Instructions for the task: Go through the data and copy each line where the word "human" shows up.

<<<<

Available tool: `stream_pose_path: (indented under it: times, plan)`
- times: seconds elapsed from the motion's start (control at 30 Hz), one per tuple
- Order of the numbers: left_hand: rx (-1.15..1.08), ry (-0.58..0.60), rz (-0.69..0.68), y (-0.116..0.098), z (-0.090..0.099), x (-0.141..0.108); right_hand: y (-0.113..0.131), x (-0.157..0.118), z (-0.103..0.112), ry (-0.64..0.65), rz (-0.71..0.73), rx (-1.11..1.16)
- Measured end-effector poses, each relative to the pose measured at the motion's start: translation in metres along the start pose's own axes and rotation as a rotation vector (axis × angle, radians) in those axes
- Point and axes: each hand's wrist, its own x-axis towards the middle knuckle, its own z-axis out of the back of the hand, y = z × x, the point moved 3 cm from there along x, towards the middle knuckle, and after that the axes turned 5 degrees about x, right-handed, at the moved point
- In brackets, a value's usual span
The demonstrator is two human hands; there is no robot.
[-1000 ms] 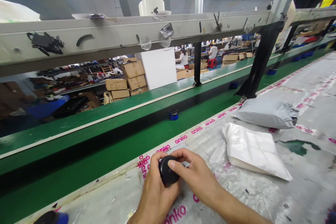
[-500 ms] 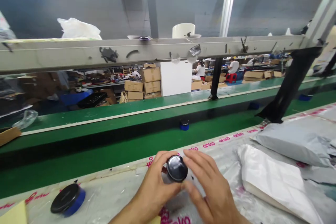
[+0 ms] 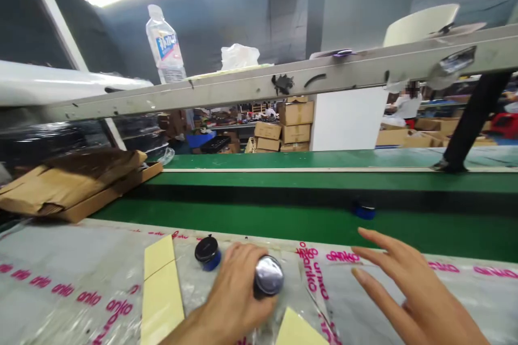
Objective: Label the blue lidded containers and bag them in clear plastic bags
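A small round jar with a shiny black lid (image 3: 269, 276) is in my left hand (image 3: 237, 291), whose fingers and thumb wrap its left side. My right hand (image 3: 408, 285) is away to the right with its fingers spread and nothing in them. Just left of my left hand, a blue jar with a black lid (image 3: 208, 252) rests on the plastic-covered table (image 3: 81, 264). Another blue jar (image 3: 365, 208) is on the green conveyor belt (image 3: 259, 221), beyond my right hand.
Yellow card strips (image 3: 162, 291) lie on the table at left, and a yellow piece (image 3: 299, 329) at the near edge. Brown packaging (image 3: 73, 183) is at far left. A bottle (image 3: 165, 48) stands on the overhead rail (image 3: 226, 86). A person (image 3: 408, 105) is far behind.
The view has swung left. My right hand has come off the jar and opened to the right, while my left hand still holds it. The bottle and brown packaging have come into view.
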Motion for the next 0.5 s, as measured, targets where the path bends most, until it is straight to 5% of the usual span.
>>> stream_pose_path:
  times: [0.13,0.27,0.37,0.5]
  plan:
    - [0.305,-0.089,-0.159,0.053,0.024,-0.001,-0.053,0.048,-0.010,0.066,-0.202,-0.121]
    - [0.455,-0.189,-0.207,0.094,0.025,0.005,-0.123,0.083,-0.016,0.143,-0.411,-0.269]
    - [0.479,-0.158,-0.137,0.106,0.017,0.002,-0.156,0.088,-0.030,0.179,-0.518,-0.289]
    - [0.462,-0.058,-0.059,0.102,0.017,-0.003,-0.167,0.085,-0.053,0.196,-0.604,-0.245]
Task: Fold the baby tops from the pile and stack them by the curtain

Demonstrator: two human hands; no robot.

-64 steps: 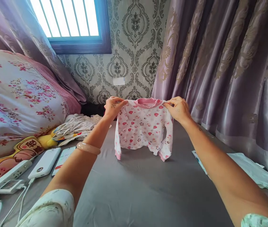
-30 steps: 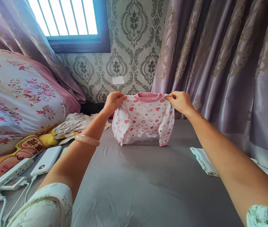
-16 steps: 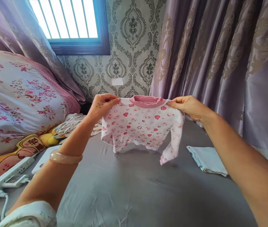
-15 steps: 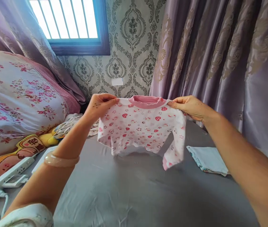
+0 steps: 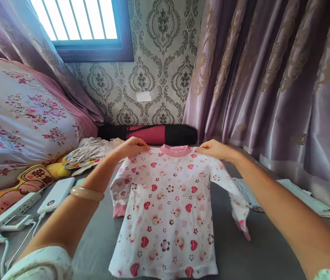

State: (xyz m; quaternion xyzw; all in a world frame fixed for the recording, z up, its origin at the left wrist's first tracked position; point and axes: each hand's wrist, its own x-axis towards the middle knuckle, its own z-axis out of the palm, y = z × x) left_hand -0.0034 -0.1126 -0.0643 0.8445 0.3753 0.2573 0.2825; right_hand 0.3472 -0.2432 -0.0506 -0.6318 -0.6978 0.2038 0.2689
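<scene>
Head view: left hand (image 5: 132, 147) and right hand (image 5: 217, 150), apart, pinch the shirt (image 5: 170, 210), collar (image 5: 177, 152) toward twelve o'clock, hem (image 5: 165, 273) toward six.

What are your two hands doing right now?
Left hand: closed, pinching the pink-and-white shirt at one shoulder.
Right hand: closed, pinching the other shoulder.

Barred window (image 5: 80, 19), purple curtains (image 5: 249, 77), grey damask wallpaper (image 5: 163, 39), daylight.
</scene>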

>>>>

Your response:
The demonstrator is two human hands; there is no robot.
Demonstrator: two human hands; no robot.

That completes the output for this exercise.